Dennis Garner v. Gregory Stewart Kempf and Vanderburgh County Clerk
2017 Ind. App. LEXIS 34
| Ind. Ct. App. | 2017Background
- Garner obtained a $20,600 civil judgment against Kempf in 2013 and has been unable to collect.
- Kempf posted a $5,000 cash bond in a criminal case; Garner filed a motion for proceedings supplemental in the civil court naming the county clerk as garnishee and served the clerk with the motion and a letter asserting an equitable lien on the bond proceeds.
- Garner did not file anything in the criminal case or notify the criminal court directly; the clerk did not note the lien on the criminal case CCS and the criminal court was unaware of the lien.
- The criminal court released the $5,000 bond proceeds to Kempf’s criminal defense attorney before the civil court held its supplemental hearing.
- The civil trial court denied Garner’s proceedings supplemental motion and declined to enter judgment against the clerk, reasoning Garner should have ensured the lien was entered on the criminal CCS; Garner appealed.
Issues
| Issue | Plaintiff's Argument (Garner) | Defendant's Argument (Clerk) | Held |
|---|---|---|---|
| Whether a judgment creditor’s service of process in proceedings supplemental creates an equitable lien on third-party-held bond proceeds | Service of the supplemental process and serving the clerk created an equitable lien on the bond proceeds upon service | Bond proceeds in a criminal case are not subject to garnishment in unrelated civil cases (relying on O’Laughlin) or, alternatively, clerk had no liability when following criminal-court release order | Held for Garner: service on the clerk created an equitable lien; the clerk, as garnishee, was liable for releasing funds inconsistent with that lien |
| Whether the clerk had an obligation to protect the garnished funds absent a CCS notation or direct notice to the criminal court | Garner: garnishee duty arises on service of garnishment; clerk was required to preserve funds (e.g., note CCS, alert criminal court) | Clerk: responsibility fell on Garner to ensure criminal court notice (trial court memo) | Held for Garner: statutory garnishment scheme imposed duty on clerk once served; trial court erred relying on an internal memo placing extra burden on creditor |
| Whether statutes or case law bar garnishment of bond proceeds in unrelated criminal matters | Garner: general garnishment law and bailment principles allow attachment when bond not forfeited | Clerk: O’Laughlin and bail statutes limit garnishment to bonds related to same transaction or occurrence | Held for Garner: O’Laughlin is limited to forfeited bonds; statutes protecting bond from forfeiture when civil claim arises from same transaction do not preclude garnishment by unrelated creditors |
| Proper forum for proceedings supplemental affecting bond proceeds (civil court vs. criminal court) | Garner: proceedings supplemental properly filed in the civil court where judgment was entered under Trial Rule 69(E) | Clerk/dissent: bail proceedings and bond disposition are matters for the criminal court under I.C. § 35-33-8-7(c) | Held for Garner: Trial Rule 69(E) controls where conflict exists, so civil-court supplemental filing was proper |
Key Cases Cited
- Fifth Third Bank v.
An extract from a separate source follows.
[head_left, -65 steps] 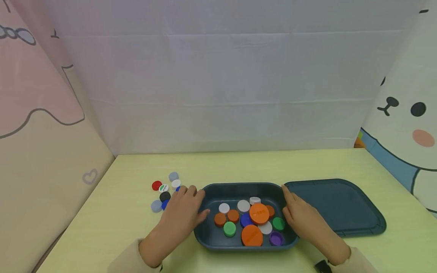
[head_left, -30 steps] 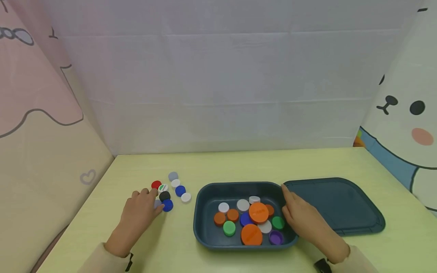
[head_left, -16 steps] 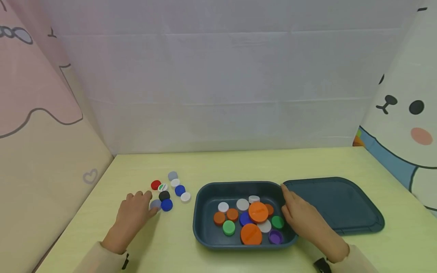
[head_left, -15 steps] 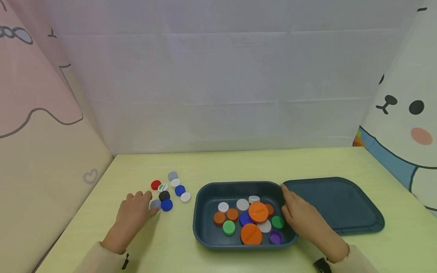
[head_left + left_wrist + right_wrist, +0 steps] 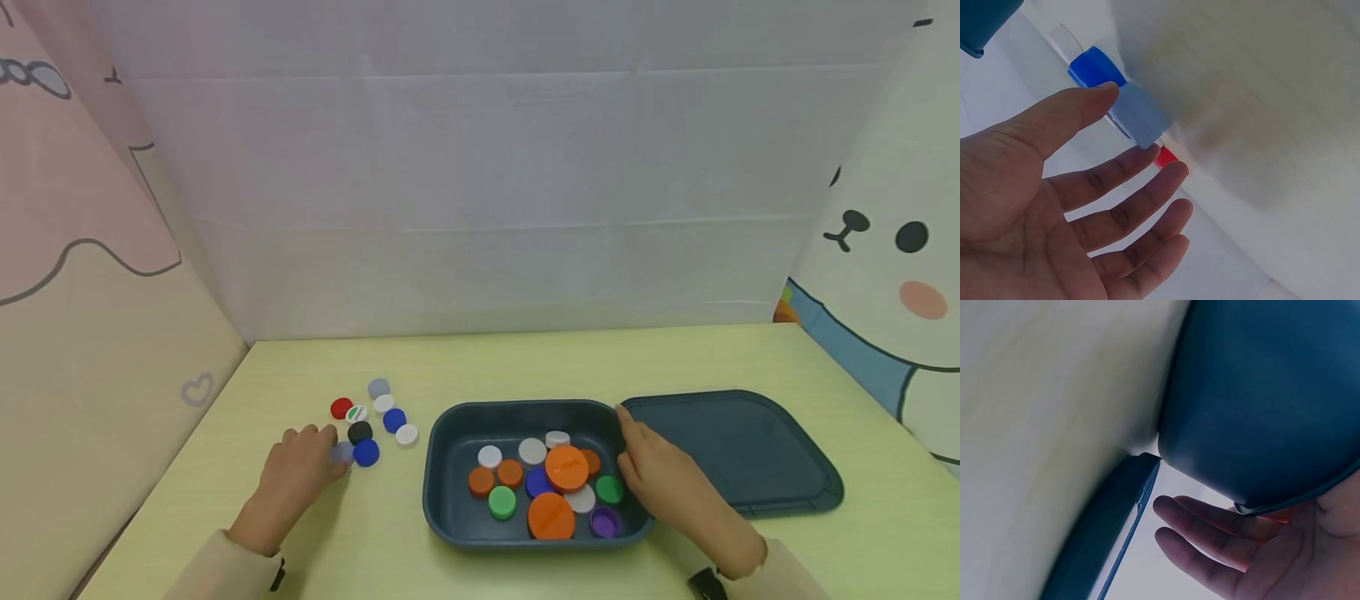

Peoples Nat’l Bank, 929 N.E.2d 210 (Ind. Ct. App. 2010) (service in proceedings supplemental creates equitable lien on third-party funds)
- Radiotelephone Co. of Ind., Inc. v. Ford, 531 N.E.2d 238 (Ind. Ct. App. 1988) (third party is liable for paying out funds inconsistent with a creditor’s lien)
- O’Laughlin v. Barton, 549 N.E.2d 1040 (Ind. 1990) (addresses forfeiture and disposition of bail proceeds to state when bond is forfeited)
- Germann v. Tom’s 24-Hour Towing, Inc., 776 N.E.2d 932 (Ind. Ct. App. 2002) (recognizes that bail bond proceeds can be subject to garnishment)
- Turner v. Clary, 606 N.E.2d 878 (Ind. Ct. App. 1993) (applies bailment law to cash bail deposits and explains depositor’s continuing interest absent forfeiture)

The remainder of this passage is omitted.